### Work to complete:
Look through the records below for the line holding "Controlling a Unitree". Write it out exactly, with each following line through the line holding "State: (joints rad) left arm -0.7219".

### Available data:
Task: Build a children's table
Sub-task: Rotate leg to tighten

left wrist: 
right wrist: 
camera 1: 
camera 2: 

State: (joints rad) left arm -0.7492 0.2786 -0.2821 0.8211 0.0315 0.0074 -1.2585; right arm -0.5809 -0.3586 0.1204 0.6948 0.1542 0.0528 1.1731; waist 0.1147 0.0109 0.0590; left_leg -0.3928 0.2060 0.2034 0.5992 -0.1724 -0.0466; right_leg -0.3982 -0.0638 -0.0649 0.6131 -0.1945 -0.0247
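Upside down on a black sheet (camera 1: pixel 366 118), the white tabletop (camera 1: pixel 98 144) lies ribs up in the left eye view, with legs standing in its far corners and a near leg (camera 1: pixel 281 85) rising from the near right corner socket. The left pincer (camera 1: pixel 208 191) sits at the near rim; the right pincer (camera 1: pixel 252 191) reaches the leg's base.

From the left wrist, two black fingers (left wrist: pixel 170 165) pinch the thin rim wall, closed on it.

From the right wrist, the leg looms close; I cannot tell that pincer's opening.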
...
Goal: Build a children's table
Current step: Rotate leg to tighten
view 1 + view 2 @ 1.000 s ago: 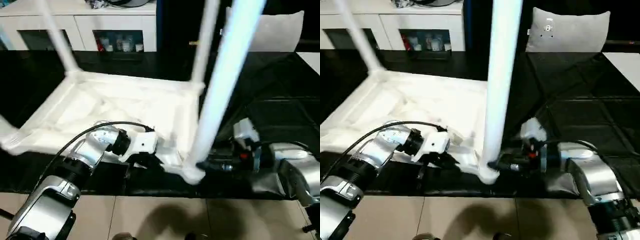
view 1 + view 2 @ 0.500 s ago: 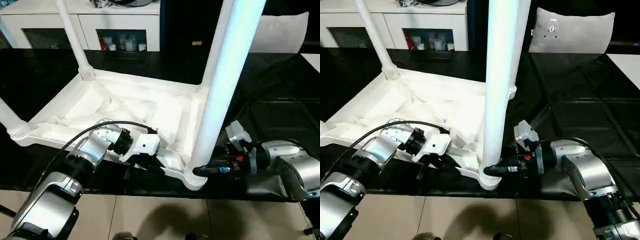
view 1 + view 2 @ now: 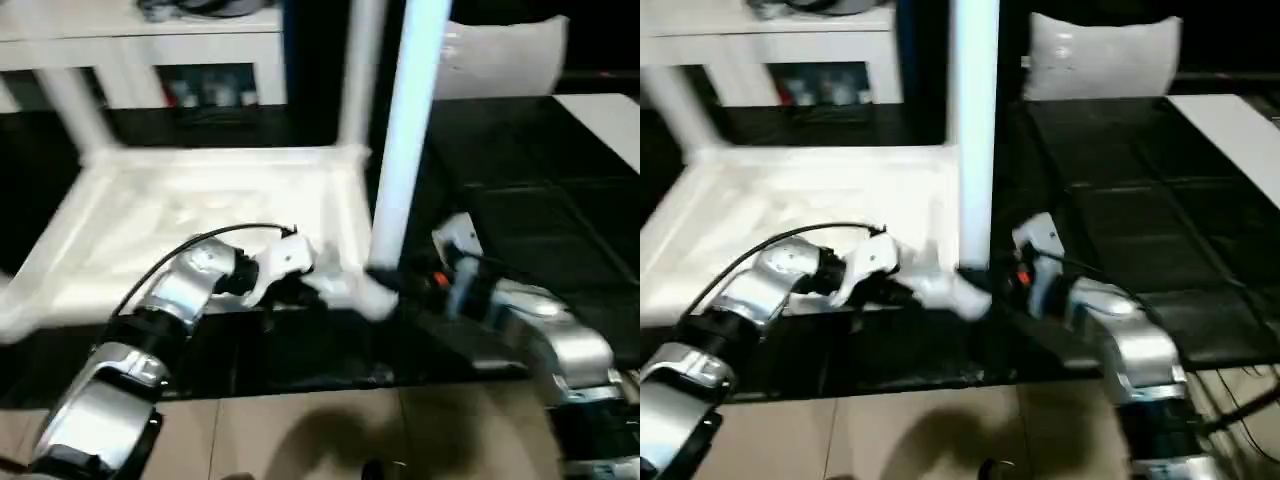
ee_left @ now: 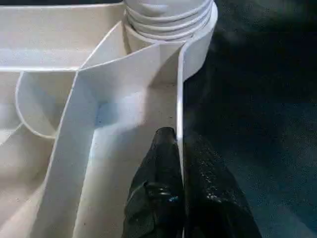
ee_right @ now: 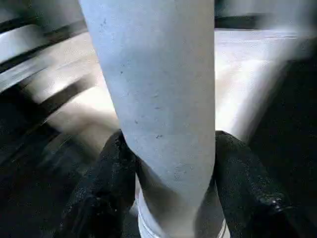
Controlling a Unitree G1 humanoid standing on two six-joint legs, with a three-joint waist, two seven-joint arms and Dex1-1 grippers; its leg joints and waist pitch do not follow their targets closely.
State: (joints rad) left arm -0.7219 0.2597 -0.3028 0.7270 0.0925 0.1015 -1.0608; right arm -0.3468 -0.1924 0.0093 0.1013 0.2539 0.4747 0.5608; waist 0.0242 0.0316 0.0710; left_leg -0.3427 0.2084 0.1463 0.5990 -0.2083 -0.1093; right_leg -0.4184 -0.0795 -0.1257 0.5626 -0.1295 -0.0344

### Completed exercise:
Controlling a Unitree G1 humanoid standing on two six-joint legs, with a three-joint waist, two seven-joint arms and Dex1-1 grippers; its leg joints and waist pitch do not follow their targets closely.
State: (joints rad) left arm -0.7219 0.2597 -0.3028 0.7270 0.0925 0.1015 -1.0608; right arm -0.3468 -0.1924 0.0093 0.1013 0.2539 0.4747 0.5608; waist 0.0242 0.0316 0.0710; left_leg -0.3427 0.2084 0.1463 0.5990 -0.2083 -0.1093; right_leg -0.4184 -0.0795 -0.1257 0.5626 -0.1295 -0.0344

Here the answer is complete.